**TASK PROMPT:** Filter the entries beneath this task, copying only the lines that hold the word "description".

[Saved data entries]
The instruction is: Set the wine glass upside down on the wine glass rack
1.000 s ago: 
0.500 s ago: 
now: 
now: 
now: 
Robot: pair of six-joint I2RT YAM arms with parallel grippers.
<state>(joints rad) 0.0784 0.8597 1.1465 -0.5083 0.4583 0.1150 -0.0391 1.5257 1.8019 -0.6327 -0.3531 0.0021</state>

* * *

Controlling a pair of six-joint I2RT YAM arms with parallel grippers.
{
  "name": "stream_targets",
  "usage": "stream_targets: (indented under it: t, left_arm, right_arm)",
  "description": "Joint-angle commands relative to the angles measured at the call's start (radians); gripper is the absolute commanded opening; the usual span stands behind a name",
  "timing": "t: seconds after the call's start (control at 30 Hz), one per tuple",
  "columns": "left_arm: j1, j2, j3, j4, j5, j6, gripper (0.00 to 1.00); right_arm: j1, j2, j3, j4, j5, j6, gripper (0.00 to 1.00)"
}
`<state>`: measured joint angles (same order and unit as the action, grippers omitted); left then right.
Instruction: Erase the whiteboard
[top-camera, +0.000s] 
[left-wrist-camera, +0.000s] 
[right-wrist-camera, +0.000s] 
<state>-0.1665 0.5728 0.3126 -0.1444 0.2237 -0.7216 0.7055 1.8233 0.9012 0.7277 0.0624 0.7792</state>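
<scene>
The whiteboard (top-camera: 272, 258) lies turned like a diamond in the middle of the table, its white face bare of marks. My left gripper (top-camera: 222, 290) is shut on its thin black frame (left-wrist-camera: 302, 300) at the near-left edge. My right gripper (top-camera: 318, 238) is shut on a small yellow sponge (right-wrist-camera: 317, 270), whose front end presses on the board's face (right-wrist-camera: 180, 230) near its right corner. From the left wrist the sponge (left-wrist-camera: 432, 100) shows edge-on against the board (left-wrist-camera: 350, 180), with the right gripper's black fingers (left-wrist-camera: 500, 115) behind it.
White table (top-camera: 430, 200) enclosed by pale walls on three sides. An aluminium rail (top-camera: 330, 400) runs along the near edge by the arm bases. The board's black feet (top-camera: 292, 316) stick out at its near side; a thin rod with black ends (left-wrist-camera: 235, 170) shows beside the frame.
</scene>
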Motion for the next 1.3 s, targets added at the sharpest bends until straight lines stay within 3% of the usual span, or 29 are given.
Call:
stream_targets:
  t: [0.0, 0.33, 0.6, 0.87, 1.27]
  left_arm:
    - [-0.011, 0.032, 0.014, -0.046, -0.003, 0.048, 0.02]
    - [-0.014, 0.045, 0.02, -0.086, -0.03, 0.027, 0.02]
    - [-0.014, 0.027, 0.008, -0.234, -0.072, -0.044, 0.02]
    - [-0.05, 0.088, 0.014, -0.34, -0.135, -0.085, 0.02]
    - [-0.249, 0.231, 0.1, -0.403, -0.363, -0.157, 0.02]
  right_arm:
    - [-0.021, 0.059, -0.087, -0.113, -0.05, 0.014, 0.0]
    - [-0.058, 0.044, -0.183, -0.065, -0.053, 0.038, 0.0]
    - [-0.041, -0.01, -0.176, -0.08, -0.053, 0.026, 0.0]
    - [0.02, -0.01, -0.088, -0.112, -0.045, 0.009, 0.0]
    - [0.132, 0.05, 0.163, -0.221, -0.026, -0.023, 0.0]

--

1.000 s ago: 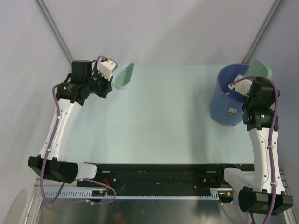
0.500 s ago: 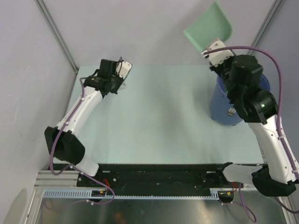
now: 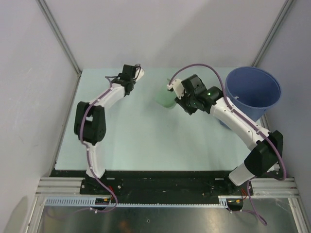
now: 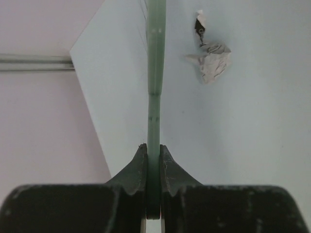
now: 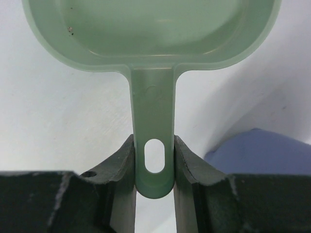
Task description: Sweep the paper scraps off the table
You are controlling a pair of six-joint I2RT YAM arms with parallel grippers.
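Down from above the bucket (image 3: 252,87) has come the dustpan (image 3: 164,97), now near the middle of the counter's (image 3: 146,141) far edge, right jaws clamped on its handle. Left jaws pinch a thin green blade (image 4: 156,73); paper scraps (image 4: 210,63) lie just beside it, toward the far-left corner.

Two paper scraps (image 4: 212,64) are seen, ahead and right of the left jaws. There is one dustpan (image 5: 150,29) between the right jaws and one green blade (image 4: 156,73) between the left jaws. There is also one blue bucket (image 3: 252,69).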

**EXPECTED ANSWER:**
  "description": "Joint-angle commands relative to the angles measured at the call's start (radians); gripper is the absolute commanded opening; the usual span stands behind a name",
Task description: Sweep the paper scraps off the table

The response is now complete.